In the setting of HIV/AIDS, leronlimab is a viral-entry inhibitor; it masks CCR5, thus protecting healthy T cells from viral infection by blocking the predominant HIV (R5) subtype from entering those cells. Leronlimab has been the subject of nine clinical trials, each of which demonstrated that leronlimab can significantly reduce or control HIV viral load in humans. The leronlimab antibody appears to be a powerful antiviral agent leading to potentially fewer side effects and less frequent dosing requirements compared with daily drug therapies currently in use.
In the setting of cancer, research has shown that CCR5 plays an important role in tumor invasion and metastasis. Increased CCR5 expression is an indicator of disease status in several cancers. Published studies have shown that blocking CCR5 can reduce tumor metastases in laboratory and animal models of aggressive breast and prostate cancer. Leronlimab reduced human breast cancer metastasis by more than 98% in a murine xenograft model. CytoDyn is therefore conducting a Phase 1b/2 human clinical trial in metastatic triple-negative breast cancer and was granted Fast Track designation in May 2019. Additional research is being conducted with leronlimab in the setting of cancer and NASH with plans to conduct additional clinical studies when appropriate.

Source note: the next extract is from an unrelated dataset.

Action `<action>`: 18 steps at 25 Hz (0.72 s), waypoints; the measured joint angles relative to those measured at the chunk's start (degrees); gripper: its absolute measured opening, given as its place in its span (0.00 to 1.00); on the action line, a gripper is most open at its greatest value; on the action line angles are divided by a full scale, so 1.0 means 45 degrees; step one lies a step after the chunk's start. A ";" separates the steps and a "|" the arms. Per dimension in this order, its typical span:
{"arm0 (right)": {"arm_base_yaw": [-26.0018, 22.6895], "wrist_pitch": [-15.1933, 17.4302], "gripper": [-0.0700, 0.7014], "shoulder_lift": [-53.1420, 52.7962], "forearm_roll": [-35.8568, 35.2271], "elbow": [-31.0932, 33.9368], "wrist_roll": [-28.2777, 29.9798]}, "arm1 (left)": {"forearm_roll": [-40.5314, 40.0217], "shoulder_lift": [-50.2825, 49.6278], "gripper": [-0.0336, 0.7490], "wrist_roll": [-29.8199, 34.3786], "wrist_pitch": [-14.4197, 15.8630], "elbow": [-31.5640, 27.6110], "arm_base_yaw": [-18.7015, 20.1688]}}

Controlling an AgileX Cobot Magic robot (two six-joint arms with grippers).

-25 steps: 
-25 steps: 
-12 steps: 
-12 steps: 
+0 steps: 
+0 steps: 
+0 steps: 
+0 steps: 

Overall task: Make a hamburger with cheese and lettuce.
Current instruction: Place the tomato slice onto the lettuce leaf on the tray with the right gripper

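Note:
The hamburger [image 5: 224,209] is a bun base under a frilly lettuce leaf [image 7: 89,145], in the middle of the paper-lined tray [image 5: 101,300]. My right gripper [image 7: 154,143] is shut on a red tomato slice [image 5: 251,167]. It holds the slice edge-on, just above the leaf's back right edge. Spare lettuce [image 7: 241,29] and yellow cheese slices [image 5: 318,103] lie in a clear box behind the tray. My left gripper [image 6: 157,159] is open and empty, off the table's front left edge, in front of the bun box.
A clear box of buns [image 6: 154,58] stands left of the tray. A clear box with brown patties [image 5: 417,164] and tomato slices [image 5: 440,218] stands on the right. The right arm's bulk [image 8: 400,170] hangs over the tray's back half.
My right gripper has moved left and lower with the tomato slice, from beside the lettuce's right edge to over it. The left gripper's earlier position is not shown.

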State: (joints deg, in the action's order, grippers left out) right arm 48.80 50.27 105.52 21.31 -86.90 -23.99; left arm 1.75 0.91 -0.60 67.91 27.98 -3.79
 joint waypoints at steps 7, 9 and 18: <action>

The CCR5 receptor appears to play a central role in modulating immune cell trafficking to sites of inflammation and may be important in the development of acute graft-versus-host disease (GvHD) and other inflammatory conditions. Clinical studies by others further support the concept that blocking CCR5 using a chemical inhibitor can reduce the clinical impact of acute GvHD without significantly affecting the engraftment of transplanted bone marrow stem cells. CytoDyn is currently conducting a Phase 2 clinical study with leronlimab to further support the concept that the CCR5 receptor on engrafted cells is critical for the development of acute GvHD and that blocking this receptor from recognizing certain immune signaling molecules is a viable approach to mitigating acute GvHD. The FDA has granted “orphan drug” designation to leronlimab for the prevention of GvHD.